1940 words - 8 pages

Robert Keohane and Joseph Nye discussed interdependence and transnationalism in their first publication, ‘Power and Interdependence’ released in 1977. The release coincided with the United Nations (UN) decade of Development where states pushed towards economic growth and social advancement. The 70’s was also a particularly quiet time during the Cold War and was when the European Community (EC) really came to fruition. The world was moving forward at a substantial rate and the old schools of thought seemed less and less relevant in understanding world politics. Keohane and Nye pointed to organisations such as the EC and Organization of the Petroleum Exporting Countries (OPEC) stating that these along with the rise of multinational corporations and intergovernmental organisations such as the World Bank and the International Monetary Fund, destroyed the old schools of thought, they no longer applied to this new international system.

The traditional view of world politics was Realism, this theory concentrated on security as the main factor in world politics, this meant political integration between states was believed to be slight and only viable as long as it served the national interest of the state. Transnational actors were believed to not exist or not have any political importance. The balance of power was decided militarily and needed to remain stable (Keohane & Nye, 2011: 20). With the changes the 1970’s brought and with transnationalism becoming ever more prevalent and obvious many believed realism no longer described the world.

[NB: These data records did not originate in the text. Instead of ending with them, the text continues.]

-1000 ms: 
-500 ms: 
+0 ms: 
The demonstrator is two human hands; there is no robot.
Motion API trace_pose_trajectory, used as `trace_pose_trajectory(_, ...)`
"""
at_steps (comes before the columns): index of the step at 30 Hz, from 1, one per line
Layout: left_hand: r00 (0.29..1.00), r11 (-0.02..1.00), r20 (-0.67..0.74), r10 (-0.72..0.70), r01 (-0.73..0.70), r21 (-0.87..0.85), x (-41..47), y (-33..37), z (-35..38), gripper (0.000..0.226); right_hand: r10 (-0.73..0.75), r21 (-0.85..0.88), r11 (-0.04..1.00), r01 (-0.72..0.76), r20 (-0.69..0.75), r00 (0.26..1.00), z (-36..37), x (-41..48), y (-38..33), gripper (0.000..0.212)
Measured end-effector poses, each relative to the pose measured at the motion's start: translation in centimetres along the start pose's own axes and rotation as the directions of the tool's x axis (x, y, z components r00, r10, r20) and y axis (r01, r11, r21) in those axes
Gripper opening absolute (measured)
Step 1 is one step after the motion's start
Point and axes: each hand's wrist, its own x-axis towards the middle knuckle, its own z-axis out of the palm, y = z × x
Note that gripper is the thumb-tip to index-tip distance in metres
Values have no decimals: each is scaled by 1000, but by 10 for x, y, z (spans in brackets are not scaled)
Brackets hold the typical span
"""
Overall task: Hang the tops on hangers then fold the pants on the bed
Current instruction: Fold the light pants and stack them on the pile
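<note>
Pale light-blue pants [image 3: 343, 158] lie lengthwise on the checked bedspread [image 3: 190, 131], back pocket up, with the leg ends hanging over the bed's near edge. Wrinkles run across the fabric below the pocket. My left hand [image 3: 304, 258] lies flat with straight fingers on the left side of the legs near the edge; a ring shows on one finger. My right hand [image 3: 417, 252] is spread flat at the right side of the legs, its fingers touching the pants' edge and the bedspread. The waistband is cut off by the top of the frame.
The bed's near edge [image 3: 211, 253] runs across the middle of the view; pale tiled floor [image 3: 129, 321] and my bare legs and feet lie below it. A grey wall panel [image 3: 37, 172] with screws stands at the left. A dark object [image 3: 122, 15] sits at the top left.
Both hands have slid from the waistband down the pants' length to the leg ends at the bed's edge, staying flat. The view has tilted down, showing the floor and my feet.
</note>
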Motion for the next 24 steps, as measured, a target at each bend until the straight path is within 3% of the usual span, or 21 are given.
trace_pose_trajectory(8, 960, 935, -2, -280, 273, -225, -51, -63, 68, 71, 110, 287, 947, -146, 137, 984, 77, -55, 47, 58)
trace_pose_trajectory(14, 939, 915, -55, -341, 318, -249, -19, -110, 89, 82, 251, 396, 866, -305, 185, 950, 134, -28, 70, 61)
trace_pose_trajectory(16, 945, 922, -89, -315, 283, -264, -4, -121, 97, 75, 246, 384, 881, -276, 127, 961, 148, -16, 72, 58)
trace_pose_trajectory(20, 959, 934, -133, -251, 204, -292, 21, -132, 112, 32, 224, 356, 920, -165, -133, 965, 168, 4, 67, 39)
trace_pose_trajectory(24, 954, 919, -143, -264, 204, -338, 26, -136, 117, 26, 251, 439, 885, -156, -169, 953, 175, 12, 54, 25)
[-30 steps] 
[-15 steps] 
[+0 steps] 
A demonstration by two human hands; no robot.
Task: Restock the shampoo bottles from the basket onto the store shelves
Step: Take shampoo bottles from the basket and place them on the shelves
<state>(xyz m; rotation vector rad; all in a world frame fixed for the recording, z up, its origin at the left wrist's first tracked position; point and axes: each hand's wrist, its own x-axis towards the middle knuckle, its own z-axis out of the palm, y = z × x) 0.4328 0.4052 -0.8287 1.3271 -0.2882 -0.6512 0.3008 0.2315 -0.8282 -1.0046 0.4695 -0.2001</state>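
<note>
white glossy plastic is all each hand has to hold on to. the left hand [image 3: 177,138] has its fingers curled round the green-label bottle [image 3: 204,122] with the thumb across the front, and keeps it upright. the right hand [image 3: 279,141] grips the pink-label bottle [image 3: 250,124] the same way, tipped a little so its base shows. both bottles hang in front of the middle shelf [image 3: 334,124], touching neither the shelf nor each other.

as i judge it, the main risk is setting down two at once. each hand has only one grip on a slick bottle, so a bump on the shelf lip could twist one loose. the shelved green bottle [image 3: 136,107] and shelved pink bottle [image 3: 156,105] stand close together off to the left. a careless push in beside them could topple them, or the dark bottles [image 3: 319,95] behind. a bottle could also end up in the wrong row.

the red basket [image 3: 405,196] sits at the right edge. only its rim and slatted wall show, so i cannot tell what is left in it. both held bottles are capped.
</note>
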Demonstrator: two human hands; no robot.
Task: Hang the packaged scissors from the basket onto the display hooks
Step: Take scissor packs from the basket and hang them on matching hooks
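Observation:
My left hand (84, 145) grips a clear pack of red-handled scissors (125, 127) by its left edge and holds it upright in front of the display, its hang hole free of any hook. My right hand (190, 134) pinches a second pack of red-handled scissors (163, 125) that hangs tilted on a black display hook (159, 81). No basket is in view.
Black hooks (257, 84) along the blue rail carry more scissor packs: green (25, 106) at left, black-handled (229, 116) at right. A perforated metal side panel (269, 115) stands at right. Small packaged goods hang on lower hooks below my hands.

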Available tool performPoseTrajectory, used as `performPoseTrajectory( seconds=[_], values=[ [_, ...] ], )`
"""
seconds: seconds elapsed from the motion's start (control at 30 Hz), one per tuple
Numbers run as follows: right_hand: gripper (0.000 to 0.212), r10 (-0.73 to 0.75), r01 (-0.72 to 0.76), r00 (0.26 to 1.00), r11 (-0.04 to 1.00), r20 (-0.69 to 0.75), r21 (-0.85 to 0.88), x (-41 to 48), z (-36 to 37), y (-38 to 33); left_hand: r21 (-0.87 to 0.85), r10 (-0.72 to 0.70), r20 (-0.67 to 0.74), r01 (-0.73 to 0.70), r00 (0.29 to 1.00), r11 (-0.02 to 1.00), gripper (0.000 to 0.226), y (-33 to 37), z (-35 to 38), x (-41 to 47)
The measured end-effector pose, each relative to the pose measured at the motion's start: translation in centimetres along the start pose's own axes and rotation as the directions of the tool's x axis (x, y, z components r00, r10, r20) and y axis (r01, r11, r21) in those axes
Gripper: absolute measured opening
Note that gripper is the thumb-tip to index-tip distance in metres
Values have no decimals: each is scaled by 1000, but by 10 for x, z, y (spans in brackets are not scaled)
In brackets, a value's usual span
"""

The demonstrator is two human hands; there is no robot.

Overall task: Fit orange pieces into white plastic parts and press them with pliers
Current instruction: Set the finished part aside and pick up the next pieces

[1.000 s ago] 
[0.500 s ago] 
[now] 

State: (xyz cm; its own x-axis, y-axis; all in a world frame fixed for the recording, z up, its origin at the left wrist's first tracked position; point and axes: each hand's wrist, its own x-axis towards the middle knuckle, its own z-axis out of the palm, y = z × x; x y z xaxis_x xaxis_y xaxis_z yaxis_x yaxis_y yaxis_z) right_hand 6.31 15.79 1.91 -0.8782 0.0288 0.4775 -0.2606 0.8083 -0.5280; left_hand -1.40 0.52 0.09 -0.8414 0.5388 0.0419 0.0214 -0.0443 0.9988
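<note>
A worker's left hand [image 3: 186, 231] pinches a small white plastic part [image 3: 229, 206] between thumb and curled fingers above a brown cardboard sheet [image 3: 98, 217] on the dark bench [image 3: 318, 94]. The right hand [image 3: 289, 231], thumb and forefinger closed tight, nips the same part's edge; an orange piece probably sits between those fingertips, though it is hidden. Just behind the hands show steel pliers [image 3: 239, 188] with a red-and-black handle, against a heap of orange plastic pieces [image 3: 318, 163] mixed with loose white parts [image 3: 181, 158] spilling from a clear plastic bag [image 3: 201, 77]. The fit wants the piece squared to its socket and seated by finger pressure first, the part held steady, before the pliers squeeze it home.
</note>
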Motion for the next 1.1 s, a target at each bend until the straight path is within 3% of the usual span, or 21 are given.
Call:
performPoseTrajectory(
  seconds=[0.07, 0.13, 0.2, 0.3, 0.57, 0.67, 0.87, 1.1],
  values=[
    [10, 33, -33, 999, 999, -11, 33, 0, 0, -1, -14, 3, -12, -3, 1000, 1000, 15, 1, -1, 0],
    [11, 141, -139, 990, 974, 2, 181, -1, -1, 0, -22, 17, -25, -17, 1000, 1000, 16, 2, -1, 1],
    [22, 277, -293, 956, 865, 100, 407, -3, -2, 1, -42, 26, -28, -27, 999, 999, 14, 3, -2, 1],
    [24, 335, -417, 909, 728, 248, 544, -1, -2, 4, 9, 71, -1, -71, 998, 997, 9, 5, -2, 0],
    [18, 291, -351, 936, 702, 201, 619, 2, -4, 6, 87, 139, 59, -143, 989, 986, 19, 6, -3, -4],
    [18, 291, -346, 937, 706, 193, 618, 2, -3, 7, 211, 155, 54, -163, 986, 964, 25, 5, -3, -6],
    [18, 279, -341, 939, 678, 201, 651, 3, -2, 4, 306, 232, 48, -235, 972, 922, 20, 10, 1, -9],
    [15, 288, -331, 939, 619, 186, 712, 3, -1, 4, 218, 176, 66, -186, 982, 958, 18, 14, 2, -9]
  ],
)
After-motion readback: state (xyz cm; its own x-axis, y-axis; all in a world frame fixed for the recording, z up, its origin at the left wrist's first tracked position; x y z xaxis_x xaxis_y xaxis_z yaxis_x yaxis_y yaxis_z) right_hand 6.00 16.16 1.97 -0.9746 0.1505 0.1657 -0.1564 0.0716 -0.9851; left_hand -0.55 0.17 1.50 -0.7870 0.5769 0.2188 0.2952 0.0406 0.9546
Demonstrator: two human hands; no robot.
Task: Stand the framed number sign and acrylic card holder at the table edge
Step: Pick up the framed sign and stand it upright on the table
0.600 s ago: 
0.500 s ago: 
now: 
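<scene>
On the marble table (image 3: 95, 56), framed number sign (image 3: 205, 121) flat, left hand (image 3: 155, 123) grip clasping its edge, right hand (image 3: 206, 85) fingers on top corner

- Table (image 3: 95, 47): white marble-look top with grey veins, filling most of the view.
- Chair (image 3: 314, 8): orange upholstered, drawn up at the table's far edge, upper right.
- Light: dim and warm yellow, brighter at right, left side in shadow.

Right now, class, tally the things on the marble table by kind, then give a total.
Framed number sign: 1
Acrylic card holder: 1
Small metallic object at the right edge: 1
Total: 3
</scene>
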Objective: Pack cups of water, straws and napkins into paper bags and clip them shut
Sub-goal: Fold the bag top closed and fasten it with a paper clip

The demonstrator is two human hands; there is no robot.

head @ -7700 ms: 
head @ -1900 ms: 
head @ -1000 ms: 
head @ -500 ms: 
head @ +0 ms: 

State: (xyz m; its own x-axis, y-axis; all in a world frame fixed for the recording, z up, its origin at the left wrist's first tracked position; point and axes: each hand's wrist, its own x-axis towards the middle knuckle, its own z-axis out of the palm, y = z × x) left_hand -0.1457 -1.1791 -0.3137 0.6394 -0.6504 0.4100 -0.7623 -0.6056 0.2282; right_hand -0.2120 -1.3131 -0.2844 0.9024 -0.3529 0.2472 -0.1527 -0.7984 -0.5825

“Interdependence means mutual dependence… characterised by reciprocal effects across countries or among actors in different countries” (Keohane & Nye, 2011: 7). This mutual dependence can still be seen in the international system today. Take for example if the UK, if the UK suddenly cut ties with the US - both sides would be hurt. States are so interlinked now via economics and culture that being a ‘lone’ state for many is just not possible. Although states are seen as mutually dependant they are not necessarily equally dependant, one state is often more dependent on another. Taking the British/US example the cutting of these ties would hurt both states but one more than the other. Maybe the British would lose more as the US is a key ally or maybe the US would lose the most as they would lose their UK military bases this asymmetry is where Keohane and Nye believe power lies. They saw two dimensions which could determine power within an interdependent system, sensitivity and vulnerability. Sensitivity examines at how fast changes in one state influenced another and how fast this could be reversed with policy changes, Keohane and Nye looked at the OPEC oil crisis and saw the US was less sensitive than Japan because less of its oil was imported however it still affected the US. Sensitivity is seen as a temporary problem as it can be ‘fixed’, in this case by negotiating prices, seeking new supplies or using one’s...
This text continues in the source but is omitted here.